Re: Latin encodin model

From: =?iso-8859-1?Q?António MARTINS-Tuválkin?= (antonio@tuvalkin.web.pt)
Date: Mon Oct 27 2008 - 05:28:19 CST

  • Next message: Andreas Stötzner: "Re: Text scans needed containing slashed letters of 19/20th century Latvian and Sorbian orthography"

    On 2008.10.27, 06:10, Karl Pentzlin <karl-pentzlin@acssoft.de> wrote:

    > also for letters with any kind of "fixed" appendages which are not
    > attached simply at the bottom of a letter (like ogonek or cedilla).

    Even cases of oddly positioned "appendages", like U+0104 LATIN CAPITAL
    LETTER A WITH OGONEK, there is canonical compatibility (U+0041 U+0328) —
    it was only recently that connected and oversticken discriticals were
    encoded as separate character without canonical compatibility.

    This is clear in the more recently added cyrillic characters — going to
    the point that U+00E7 LATIN SMALL LETTER C WITH CEDILLA is canonically
    equivalent to U+0063 U+0327 and yet U+04AB CYRILLIC SMALL LETTER ES WITH
    DESCENDER is not, although in the real world these two were the very same
    lead type, taken from French sorts (later lynotype films).

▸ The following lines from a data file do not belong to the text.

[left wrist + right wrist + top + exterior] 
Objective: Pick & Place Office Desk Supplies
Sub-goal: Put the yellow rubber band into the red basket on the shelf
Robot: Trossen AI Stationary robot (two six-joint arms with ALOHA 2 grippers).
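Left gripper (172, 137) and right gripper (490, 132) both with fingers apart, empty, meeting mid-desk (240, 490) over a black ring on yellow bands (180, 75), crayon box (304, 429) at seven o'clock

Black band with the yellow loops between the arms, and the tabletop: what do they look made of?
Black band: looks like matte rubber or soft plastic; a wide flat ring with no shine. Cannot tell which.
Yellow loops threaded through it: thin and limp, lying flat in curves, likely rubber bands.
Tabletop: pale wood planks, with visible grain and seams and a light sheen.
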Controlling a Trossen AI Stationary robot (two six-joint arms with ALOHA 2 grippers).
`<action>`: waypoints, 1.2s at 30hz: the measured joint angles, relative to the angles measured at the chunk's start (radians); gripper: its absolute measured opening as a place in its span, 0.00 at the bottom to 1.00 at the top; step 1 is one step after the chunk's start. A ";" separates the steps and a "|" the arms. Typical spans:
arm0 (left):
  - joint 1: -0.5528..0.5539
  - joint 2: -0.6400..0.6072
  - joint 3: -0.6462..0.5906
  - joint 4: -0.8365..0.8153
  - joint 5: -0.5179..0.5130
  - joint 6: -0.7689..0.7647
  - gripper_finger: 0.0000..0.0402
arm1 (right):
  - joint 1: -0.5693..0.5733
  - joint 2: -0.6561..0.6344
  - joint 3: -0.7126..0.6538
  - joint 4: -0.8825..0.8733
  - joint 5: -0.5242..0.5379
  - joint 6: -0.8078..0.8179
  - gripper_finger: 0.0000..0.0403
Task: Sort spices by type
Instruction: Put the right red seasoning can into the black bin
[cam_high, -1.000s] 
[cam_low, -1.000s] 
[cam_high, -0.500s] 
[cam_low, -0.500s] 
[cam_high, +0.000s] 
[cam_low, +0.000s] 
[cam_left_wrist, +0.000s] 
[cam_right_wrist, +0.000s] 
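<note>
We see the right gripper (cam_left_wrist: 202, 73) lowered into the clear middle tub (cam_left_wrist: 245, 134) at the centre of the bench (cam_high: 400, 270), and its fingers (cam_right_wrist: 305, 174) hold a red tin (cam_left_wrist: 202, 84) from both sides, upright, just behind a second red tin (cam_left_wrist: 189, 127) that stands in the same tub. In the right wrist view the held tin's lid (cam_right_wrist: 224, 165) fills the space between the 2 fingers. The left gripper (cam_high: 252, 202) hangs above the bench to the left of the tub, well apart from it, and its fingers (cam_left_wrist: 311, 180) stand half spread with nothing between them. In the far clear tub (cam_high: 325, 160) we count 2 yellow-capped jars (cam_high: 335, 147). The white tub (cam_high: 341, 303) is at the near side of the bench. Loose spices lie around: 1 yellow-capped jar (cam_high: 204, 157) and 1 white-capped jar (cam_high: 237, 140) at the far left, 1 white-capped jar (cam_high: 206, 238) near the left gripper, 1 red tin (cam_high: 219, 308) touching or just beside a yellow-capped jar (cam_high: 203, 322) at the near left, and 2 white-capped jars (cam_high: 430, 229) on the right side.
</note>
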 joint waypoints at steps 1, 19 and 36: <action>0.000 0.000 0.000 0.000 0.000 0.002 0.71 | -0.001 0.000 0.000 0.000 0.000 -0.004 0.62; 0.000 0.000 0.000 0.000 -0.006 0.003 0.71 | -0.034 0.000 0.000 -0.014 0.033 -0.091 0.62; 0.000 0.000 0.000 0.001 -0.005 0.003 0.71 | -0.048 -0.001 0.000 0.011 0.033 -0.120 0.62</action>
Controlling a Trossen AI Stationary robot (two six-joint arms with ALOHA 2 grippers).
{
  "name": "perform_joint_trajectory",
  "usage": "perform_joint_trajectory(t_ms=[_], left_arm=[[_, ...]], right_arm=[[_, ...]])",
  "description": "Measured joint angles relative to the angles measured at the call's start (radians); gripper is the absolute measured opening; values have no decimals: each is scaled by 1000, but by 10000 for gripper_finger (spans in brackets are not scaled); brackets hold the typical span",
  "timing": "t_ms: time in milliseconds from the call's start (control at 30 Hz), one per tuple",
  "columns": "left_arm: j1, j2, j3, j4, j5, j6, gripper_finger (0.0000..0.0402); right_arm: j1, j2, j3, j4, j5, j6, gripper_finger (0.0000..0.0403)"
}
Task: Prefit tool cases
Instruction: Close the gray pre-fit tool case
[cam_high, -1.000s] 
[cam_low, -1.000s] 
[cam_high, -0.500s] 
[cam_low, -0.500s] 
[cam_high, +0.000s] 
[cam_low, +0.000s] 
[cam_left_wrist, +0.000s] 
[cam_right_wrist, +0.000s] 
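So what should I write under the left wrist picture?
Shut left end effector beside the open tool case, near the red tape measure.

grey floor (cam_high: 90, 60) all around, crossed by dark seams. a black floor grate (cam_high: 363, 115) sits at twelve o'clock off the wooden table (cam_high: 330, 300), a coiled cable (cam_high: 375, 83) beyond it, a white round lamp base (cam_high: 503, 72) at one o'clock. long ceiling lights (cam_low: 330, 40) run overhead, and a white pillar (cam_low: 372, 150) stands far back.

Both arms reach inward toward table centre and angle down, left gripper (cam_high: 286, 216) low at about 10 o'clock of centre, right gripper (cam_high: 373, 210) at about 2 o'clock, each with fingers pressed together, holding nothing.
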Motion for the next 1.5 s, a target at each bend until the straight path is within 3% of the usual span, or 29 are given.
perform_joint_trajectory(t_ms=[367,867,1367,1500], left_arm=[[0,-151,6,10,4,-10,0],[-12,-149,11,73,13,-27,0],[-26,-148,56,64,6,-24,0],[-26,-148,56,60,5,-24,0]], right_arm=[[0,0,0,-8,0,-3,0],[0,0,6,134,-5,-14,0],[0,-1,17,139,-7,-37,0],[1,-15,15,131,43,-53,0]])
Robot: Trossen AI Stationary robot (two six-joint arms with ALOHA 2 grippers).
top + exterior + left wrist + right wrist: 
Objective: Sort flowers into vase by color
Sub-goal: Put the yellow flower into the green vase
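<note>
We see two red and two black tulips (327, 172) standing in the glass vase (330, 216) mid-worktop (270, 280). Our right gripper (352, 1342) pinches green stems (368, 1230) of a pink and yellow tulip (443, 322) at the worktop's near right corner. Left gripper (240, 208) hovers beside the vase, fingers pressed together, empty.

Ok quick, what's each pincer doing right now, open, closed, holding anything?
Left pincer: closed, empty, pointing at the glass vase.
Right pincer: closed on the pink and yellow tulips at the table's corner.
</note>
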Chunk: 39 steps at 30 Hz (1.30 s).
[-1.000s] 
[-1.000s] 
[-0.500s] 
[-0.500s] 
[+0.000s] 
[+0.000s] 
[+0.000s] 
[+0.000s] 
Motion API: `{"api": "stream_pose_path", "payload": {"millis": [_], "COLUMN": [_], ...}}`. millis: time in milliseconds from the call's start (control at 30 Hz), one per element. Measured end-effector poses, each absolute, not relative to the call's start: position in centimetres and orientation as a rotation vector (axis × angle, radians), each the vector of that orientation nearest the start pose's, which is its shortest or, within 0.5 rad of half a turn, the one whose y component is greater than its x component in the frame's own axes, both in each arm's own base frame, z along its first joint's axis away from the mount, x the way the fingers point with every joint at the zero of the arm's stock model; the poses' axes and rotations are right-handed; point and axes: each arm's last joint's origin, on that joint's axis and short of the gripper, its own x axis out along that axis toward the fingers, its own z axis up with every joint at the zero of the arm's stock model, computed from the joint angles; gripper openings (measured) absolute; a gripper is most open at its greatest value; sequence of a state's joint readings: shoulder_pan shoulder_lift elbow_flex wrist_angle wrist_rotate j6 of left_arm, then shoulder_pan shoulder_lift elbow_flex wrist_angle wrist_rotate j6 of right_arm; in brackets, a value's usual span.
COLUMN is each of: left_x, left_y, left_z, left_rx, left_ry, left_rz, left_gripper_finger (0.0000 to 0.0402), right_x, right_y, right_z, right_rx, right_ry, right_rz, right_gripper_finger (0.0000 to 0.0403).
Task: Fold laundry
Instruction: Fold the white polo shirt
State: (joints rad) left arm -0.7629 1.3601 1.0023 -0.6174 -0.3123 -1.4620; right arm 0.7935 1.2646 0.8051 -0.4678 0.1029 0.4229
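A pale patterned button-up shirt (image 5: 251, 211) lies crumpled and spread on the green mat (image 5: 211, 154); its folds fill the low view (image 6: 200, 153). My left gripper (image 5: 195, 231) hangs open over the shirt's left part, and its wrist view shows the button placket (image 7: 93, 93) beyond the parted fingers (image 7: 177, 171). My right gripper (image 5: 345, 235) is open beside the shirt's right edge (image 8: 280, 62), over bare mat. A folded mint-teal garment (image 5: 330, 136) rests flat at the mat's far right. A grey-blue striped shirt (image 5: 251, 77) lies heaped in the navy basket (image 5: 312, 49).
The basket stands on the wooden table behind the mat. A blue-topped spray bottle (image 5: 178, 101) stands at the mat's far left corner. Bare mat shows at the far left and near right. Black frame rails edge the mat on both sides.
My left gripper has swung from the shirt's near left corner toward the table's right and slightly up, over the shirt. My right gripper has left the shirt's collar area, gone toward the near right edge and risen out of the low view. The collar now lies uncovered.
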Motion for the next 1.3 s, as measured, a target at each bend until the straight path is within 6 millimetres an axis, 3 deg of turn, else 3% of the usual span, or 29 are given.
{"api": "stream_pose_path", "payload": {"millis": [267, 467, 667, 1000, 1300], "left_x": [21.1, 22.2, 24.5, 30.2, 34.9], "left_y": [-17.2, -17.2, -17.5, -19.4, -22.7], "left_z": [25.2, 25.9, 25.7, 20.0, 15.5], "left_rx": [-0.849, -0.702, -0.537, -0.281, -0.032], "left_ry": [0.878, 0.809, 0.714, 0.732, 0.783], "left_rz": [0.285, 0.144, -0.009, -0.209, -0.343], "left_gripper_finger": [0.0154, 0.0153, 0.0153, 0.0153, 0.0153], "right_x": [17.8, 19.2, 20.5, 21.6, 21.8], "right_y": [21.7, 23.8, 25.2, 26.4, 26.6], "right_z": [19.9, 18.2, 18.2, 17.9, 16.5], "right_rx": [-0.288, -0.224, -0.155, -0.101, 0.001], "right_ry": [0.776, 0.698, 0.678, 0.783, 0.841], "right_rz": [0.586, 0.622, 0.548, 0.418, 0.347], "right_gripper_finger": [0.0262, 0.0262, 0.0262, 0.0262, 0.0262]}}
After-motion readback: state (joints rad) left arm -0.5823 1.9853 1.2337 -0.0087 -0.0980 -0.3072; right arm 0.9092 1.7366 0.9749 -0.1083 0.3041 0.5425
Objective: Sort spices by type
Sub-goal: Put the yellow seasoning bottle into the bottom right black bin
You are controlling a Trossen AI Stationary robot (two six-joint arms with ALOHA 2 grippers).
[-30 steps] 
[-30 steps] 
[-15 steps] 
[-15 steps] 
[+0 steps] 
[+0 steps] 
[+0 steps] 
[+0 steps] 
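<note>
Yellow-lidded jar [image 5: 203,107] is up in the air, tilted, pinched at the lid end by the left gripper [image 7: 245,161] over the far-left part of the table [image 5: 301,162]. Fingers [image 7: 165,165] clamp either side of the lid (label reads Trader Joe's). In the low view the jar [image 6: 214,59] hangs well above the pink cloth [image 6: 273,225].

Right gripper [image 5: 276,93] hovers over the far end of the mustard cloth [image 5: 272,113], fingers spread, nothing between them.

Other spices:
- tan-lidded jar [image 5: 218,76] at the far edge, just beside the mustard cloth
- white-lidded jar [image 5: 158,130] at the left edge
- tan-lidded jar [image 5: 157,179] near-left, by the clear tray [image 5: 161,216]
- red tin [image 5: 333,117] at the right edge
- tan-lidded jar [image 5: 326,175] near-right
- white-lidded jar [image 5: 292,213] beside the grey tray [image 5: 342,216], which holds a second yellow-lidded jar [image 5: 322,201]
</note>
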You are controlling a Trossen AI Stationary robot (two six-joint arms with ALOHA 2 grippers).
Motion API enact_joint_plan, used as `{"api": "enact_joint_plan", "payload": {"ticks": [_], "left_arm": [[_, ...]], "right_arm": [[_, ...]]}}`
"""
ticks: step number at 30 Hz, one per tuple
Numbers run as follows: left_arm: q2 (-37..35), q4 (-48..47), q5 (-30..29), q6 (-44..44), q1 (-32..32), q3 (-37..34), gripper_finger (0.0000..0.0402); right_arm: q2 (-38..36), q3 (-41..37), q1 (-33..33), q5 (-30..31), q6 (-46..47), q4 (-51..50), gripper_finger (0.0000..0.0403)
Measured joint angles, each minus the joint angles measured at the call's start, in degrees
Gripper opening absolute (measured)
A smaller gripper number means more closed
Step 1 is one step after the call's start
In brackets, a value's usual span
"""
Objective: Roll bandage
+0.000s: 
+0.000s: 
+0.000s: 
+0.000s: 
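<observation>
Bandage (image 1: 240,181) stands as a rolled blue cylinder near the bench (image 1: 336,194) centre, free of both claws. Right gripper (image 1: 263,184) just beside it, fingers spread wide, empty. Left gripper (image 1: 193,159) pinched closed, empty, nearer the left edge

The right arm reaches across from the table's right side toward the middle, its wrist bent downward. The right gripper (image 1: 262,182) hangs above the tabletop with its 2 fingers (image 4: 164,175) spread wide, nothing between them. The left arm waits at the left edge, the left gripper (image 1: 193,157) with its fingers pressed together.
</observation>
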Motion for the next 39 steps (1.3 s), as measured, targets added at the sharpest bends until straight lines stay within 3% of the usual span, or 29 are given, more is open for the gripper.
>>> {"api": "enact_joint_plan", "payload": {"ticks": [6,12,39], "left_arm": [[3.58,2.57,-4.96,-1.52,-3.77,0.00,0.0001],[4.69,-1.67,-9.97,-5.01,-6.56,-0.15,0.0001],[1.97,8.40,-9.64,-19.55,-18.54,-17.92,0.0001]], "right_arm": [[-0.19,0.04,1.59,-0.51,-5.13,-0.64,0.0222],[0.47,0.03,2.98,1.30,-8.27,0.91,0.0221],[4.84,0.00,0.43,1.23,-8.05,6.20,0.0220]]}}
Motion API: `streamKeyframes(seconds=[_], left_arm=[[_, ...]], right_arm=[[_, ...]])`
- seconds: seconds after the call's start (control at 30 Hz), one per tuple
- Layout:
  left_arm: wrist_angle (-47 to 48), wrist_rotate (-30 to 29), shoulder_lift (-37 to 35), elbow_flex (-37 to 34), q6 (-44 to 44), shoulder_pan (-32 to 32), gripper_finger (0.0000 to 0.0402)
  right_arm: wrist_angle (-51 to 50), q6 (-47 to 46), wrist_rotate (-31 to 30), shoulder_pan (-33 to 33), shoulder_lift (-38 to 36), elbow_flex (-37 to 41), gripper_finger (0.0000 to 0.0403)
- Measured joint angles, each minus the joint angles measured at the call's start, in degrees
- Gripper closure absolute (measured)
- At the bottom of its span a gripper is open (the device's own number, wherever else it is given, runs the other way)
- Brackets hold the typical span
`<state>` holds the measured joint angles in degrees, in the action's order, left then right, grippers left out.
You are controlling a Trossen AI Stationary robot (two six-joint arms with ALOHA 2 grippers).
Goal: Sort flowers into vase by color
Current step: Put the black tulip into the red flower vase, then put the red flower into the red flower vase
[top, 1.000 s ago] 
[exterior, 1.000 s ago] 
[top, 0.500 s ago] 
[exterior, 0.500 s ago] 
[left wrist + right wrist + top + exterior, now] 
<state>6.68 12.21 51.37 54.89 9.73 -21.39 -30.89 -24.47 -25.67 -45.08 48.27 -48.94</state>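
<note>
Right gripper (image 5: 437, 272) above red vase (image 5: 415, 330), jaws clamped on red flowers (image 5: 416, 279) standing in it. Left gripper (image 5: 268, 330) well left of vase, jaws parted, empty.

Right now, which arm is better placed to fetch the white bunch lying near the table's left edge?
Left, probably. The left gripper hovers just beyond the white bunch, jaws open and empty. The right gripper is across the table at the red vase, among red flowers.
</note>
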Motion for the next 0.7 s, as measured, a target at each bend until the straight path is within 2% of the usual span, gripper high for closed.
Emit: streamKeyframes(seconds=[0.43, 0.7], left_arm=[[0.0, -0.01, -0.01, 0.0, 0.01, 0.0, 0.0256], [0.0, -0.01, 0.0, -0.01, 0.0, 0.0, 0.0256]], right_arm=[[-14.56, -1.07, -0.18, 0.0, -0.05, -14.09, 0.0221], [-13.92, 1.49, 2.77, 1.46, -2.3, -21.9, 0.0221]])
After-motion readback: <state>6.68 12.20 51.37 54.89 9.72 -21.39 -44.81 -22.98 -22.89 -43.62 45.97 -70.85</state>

    > This is something like the Arabic encoding model, where a model based
    > on ghost characters + combining marks could have been selected but in
    > fact was not.

    This is absolutely not the case. Nobody is saying that "Q" should be made
    canonically equivalent to U+004F U+0330 or some such.

    Waht is being argumented is that, for some reason, new Latin letter +
    diacritical pairs were not accepted as new characters for a long time
    (and rightly so), but recently an exception was made for connecting and
    oversticker characters.

    This seems to be a give-in to some technological problem, not to (as it
    should) to an actualy encoding philosophy improvement.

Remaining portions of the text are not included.